- [Problem]
In the material below, find the line that contains "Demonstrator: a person" and the line that contains "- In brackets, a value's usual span", then write out exactly those two lines and everything between them.

- [Source material]
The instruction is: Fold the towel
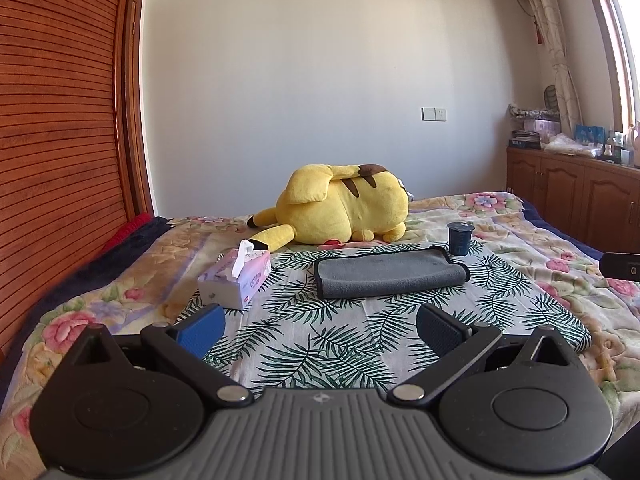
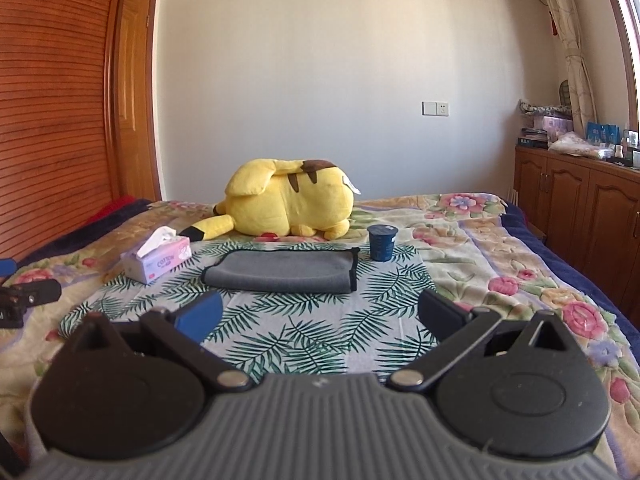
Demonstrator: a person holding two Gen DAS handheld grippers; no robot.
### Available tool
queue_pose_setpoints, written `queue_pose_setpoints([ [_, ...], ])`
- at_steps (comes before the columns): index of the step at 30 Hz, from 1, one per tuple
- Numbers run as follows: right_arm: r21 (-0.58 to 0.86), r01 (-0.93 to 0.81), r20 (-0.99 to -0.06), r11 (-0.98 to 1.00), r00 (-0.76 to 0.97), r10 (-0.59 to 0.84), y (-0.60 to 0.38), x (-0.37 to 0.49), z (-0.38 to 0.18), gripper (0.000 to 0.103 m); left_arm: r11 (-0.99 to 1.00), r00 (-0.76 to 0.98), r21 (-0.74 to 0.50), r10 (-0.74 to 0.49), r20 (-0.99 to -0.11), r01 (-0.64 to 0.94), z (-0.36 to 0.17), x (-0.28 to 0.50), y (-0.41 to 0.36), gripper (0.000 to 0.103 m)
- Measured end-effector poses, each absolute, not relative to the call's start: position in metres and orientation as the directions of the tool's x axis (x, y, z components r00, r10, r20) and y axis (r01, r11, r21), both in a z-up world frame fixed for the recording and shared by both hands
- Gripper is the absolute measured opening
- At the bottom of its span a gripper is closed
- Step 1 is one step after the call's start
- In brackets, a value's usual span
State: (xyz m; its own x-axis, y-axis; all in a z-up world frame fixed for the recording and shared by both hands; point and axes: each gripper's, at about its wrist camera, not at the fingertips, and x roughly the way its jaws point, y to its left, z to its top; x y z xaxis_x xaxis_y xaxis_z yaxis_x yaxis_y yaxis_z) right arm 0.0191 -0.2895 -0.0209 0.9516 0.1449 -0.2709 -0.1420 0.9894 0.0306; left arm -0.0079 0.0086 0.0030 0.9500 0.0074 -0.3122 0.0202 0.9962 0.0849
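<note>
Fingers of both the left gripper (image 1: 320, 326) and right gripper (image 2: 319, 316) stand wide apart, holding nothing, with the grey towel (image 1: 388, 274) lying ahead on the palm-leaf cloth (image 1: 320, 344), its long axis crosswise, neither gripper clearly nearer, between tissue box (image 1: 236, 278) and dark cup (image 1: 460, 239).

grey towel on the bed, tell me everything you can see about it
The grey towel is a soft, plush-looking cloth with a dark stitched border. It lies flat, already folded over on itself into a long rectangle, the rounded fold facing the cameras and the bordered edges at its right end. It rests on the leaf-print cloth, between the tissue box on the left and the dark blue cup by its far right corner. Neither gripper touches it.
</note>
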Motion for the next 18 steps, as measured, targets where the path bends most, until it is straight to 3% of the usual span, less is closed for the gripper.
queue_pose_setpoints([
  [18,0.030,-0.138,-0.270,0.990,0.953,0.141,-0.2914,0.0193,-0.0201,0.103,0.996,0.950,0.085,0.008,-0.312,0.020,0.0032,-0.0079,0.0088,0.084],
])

- [Answer area]
Demonstrator: a person holding two Gen DAS handheld grippers; no robot.
### Available tool
queue_pose_setpoints, written `queue_pose_setpoints([ [_, ...], ])`
- at_steps (comes before the columns): index of the step at 30 Hz, from 1, one per tuple
- Numbers run as follows: right_arm: r21 (-0.58 to 0.86), r01 (-0.93 to 0.81), r20 (-0.99 to -0.06), r11 (-0.98 to 1.00), r00 (-0.76 to 0.97), r10 (-0.59 to 0.84), y (-0.60 to 0.38), x (-0.37 to 0.49), z (-0.38 to 0.18), gripper (0.000 to 0.103 m); left_arm: r11 (-0.99 to 1.00), r00 (-0.76 to 0.98), r21 (-0.74 to 0.50), r10 (-0.74 to 0.49), r20 (-0.99 to -0.11), r01 (-0.64 to 0.94), z (-0.36 to 0.17), x (-0.28 to 0.50), y (-0.41 to 0.36), gripper (0.000 to 0.103 m)
- Measured end-effector poses, each absolute, not relative to the call's start: position in metres and orientation as the directions of the tool's x axis (x, y, z components r00, r10, r20) and y axis (r01, r11, r21), both in a z-up world frame fixed for the recording and shared by both hands
- Gripper is the absolute measured opening
- At the bottom of its span a gripper is closed
- Step 1 is one step after the call's start
- In brackets, a value's usual span

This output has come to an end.